*What you will do*: Which lines of the entries hold the string "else"? Copy each one.
=== Section Start ===
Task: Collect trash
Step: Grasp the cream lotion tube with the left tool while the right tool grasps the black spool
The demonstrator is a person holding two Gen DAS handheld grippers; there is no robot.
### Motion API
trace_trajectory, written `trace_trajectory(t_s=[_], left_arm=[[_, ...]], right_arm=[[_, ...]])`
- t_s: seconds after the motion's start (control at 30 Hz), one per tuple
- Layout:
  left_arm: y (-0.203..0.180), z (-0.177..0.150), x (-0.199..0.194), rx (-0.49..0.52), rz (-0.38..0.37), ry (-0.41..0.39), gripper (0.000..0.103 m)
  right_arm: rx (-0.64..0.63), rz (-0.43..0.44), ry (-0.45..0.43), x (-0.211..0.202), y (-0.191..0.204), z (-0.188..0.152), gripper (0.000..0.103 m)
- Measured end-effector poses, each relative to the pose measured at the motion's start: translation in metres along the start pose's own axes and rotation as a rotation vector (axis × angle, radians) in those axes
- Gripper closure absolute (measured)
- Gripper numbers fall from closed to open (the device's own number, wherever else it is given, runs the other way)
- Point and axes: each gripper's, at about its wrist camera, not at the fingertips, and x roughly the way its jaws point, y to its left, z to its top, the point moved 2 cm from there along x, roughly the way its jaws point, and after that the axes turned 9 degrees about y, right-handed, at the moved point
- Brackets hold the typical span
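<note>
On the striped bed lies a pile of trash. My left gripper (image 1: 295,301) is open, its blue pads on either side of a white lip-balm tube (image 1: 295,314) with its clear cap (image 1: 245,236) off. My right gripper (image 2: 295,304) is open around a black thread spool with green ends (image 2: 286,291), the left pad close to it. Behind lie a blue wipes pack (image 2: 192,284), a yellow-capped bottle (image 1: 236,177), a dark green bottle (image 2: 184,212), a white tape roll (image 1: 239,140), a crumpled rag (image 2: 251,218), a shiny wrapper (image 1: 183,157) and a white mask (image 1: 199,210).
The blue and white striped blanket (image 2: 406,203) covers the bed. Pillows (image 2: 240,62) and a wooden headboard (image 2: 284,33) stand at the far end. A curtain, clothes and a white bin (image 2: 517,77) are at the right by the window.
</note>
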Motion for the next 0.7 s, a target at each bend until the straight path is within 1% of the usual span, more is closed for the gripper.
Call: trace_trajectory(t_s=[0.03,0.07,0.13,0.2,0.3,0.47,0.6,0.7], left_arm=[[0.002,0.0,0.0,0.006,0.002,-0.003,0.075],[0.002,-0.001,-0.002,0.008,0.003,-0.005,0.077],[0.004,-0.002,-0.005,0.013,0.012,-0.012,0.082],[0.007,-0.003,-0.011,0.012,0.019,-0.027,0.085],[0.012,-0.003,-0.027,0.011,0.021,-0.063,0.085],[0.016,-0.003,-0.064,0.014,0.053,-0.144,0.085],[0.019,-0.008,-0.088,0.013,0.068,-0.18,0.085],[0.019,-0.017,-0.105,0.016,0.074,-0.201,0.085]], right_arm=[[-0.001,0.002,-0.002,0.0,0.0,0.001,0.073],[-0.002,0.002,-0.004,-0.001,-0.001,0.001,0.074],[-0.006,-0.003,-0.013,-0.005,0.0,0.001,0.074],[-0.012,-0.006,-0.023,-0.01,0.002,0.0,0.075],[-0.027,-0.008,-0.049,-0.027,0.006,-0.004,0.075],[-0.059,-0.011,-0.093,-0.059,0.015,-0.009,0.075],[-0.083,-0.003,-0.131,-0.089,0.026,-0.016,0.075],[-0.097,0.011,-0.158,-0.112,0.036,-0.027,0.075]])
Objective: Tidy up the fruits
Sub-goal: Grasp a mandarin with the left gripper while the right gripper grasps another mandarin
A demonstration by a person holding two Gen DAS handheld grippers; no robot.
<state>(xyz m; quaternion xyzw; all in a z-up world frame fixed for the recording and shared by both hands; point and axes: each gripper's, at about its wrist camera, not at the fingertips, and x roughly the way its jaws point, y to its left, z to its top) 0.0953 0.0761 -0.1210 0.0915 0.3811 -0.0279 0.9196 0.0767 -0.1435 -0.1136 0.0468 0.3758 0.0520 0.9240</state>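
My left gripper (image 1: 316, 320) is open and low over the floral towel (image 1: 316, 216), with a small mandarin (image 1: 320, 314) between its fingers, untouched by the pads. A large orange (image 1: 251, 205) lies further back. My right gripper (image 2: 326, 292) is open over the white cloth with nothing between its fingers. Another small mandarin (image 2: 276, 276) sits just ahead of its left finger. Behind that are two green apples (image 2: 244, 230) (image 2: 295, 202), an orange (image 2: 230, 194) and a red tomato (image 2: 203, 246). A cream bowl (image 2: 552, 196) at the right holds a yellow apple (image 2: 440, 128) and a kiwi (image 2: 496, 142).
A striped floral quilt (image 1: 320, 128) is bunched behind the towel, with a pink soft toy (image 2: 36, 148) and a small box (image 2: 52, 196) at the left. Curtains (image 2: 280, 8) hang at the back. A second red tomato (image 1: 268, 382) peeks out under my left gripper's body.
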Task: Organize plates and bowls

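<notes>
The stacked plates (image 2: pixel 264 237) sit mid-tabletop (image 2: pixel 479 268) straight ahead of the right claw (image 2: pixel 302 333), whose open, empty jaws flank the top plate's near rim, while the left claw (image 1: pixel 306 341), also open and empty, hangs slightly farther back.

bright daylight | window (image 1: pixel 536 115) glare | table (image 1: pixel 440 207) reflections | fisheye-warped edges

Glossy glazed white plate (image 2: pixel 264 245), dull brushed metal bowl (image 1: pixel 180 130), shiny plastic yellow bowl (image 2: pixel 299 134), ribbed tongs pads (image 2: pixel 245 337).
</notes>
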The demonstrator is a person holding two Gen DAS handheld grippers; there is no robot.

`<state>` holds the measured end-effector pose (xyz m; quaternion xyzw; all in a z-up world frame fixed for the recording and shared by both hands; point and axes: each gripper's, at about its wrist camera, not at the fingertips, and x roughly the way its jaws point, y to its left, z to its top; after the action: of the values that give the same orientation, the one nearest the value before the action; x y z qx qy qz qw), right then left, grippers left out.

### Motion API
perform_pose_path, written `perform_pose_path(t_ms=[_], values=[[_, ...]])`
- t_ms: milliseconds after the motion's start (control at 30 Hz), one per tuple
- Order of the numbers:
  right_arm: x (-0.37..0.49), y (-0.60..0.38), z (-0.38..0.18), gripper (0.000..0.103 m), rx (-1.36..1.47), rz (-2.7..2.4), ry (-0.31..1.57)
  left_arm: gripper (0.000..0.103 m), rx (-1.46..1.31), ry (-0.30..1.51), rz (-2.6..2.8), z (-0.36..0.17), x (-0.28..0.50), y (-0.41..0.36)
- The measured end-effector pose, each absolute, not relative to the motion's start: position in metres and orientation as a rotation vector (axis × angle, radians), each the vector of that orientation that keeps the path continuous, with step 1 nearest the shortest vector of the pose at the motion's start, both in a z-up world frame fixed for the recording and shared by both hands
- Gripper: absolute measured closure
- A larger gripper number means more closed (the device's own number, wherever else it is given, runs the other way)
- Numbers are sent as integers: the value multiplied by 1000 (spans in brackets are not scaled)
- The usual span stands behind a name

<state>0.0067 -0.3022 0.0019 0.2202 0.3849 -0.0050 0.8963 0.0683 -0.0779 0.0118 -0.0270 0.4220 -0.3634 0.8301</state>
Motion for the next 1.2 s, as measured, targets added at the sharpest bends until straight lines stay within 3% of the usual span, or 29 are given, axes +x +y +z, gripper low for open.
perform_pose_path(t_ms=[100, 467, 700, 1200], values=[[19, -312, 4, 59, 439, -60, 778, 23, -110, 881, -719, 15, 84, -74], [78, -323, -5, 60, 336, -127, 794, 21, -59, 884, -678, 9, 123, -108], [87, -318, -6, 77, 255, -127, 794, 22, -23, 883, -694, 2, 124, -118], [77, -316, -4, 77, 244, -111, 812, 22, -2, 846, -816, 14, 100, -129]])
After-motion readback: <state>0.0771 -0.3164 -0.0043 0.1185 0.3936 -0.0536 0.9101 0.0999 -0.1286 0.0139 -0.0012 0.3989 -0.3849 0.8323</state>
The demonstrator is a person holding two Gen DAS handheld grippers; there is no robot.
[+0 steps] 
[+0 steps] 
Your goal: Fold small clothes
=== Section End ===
*Answer box*:
- Gripper numbers fall from closed to open (the device's own number, wherever else it is given, runs the other way)
- A larger gripper number means more closed (the device's own number, wherever else it is given, runs the other way)

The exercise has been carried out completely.